CEDAR RAPIDS — A judge increased bail to $75,000 for a Cedar Rapids woman charged with killing her boyfriend after earlier dropping it by more than $500,000, only to see the woman violate terms of her release and end up back in jail.
Jacqueline Holmes, 36, charged with first-degree murder in the fatal stabbing of Tremaine Williams, 35, on March 4, again will be allowed to be released if she pays 10 percent — $7,500 — to the court clerk, 6th Judicial District Chief Judge Patrick Grady ruled Wednesday.
“The court is now confronted with, at minimum, an unfortunate confluence of events that does nothing to enhance the public’s belief in the competence of the criminal justice system or its fairness,” Grady said in the ruling. “The court remains unimpressed with the prosecutor’s argument that bond should be set at $1 million cash only because everybody else is doing it. That recommendation flies in the face of the law’s requirement that each case be decided on its own merits.”
Grady, in the ruling, also said the defense attorneys and Holmes herself are not without fault. One of her lawyers should have been able to explain the specifics of the first bond order and the importance of being on her “best behavior.”
“Her decision to apparently drink to the point of intoxication her first night out of jail shows a lack of insight into her predicament and what was possibly a contributing factor,” Grady said.

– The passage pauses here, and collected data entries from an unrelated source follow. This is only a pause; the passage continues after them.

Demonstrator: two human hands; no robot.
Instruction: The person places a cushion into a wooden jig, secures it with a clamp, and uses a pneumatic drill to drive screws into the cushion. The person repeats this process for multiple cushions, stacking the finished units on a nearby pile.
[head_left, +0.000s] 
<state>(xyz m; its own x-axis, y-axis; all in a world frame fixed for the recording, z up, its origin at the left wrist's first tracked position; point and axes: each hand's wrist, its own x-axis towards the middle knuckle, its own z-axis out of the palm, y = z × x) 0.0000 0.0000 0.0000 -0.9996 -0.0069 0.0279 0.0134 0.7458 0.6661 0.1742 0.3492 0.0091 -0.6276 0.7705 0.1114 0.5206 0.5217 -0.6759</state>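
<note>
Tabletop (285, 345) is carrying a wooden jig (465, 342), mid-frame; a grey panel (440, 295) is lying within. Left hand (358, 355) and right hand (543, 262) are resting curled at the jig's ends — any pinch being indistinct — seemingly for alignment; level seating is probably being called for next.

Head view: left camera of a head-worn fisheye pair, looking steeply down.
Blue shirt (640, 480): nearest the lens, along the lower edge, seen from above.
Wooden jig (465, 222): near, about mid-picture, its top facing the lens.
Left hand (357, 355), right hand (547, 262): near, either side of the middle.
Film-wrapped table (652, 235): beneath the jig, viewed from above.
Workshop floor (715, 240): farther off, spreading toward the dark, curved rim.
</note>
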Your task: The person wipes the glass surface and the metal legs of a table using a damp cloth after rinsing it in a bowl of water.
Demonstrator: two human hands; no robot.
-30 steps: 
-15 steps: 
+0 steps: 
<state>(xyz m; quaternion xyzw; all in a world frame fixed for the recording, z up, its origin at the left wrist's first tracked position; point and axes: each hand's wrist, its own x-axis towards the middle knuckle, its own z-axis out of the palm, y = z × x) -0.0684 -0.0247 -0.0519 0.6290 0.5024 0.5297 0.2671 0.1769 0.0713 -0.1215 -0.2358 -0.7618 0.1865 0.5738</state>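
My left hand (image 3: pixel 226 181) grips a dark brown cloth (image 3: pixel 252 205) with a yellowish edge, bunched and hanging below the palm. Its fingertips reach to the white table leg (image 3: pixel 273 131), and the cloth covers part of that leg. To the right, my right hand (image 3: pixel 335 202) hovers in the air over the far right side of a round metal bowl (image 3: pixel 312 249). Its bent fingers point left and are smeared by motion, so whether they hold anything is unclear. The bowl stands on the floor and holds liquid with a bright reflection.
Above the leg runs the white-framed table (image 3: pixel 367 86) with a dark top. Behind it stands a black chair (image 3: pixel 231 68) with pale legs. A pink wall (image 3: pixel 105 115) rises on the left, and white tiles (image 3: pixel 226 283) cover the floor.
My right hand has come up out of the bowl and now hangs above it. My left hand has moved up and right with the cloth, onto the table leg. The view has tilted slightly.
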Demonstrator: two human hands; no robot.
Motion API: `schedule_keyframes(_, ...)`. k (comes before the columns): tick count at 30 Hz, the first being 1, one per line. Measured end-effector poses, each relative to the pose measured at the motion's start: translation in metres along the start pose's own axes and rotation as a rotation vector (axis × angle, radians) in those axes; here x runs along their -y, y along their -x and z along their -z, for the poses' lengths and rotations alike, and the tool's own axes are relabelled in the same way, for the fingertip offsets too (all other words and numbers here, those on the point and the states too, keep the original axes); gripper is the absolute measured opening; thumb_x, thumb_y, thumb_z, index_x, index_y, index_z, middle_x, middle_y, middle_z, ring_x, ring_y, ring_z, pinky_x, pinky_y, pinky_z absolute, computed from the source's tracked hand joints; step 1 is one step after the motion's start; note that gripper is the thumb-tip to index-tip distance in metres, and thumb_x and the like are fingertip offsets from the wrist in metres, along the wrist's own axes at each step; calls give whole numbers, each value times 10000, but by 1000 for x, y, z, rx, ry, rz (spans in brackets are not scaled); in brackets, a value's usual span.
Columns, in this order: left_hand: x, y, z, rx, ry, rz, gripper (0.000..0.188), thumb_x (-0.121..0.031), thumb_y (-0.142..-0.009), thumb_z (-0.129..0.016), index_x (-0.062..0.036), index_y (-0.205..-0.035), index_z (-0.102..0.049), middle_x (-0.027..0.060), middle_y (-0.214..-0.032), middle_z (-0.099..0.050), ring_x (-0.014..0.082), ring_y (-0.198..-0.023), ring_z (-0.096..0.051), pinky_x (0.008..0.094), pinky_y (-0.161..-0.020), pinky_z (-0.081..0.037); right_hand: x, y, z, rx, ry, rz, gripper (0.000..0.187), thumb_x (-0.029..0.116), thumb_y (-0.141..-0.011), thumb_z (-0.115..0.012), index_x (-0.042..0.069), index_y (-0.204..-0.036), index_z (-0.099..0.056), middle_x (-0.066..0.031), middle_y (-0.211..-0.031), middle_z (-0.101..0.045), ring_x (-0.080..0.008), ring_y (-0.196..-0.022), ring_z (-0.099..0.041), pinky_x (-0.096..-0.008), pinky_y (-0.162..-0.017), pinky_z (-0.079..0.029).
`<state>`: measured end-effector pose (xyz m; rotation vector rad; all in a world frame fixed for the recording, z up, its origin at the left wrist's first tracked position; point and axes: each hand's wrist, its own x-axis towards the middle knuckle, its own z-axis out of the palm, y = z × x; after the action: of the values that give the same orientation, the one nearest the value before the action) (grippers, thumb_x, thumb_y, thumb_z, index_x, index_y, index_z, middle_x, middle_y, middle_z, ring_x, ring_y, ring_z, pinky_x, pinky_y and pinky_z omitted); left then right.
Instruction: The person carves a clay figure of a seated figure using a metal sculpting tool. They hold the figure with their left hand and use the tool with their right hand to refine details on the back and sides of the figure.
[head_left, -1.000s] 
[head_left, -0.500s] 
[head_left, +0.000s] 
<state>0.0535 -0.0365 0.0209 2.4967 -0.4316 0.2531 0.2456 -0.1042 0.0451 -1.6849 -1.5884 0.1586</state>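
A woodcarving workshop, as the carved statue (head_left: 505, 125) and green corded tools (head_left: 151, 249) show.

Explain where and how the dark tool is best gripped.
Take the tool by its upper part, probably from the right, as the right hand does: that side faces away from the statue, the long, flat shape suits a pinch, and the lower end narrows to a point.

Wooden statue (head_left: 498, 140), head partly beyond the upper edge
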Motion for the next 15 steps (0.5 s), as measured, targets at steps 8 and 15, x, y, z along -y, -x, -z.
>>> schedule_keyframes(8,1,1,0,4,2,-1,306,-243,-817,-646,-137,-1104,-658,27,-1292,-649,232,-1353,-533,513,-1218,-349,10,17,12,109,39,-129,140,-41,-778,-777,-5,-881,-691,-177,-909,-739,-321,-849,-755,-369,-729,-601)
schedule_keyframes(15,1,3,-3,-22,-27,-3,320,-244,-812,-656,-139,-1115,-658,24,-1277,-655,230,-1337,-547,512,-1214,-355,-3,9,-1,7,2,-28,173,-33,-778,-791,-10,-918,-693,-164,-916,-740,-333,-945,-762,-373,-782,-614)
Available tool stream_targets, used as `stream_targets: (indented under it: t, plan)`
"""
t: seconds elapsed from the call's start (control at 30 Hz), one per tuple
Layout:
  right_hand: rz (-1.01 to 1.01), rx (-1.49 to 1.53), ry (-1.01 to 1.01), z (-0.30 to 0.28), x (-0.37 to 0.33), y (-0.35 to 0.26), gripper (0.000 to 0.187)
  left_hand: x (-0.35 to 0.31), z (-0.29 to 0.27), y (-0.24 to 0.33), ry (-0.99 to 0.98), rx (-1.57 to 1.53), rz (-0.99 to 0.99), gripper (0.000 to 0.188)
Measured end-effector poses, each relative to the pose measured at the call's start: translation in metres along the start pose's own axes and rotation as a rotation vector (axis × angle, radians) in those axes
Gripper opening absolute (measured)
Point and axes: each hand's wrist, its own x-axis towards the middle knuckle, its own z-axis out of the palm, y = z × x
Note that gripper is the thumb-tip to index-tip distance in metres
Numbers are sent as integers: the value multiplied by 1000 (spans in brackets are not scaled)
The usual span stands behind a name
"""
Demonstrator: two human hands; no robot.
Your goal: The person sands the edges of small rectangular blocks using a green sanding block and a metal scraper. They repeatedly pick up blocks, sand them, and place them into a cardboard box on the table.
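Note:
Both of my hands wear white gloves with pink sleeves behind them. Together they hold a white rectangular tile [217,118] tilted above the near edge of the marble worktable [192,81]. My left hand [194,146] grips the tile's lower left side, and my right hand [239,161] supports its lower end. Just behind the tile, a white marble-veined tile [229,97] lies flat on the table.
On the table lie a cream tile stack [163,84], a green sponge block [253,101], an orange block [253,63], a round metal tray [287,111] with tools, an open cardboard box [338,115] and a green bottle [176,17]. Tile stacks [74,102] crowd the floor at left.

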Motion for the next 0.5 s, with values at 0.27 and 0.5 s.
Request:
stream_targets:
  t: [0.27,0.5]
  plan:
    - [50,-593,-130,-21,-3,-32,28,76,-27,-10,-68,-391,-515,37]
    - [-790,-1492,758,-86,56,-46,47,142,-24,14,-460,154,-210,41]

Grady also required Holmes, if released, to be under the supervision of the Department of Correctional Services, and she cannot leave the state. Holmes has to live at a residence preapproved by the department. She must have weekly contact with a probation officer and electronic monitoring may be used, according to his order.
Holmes also can’t have contact with any witness in the case, except in a court proceeding or deposition, and she can’t consume alcohol during pretrial release, according to the order.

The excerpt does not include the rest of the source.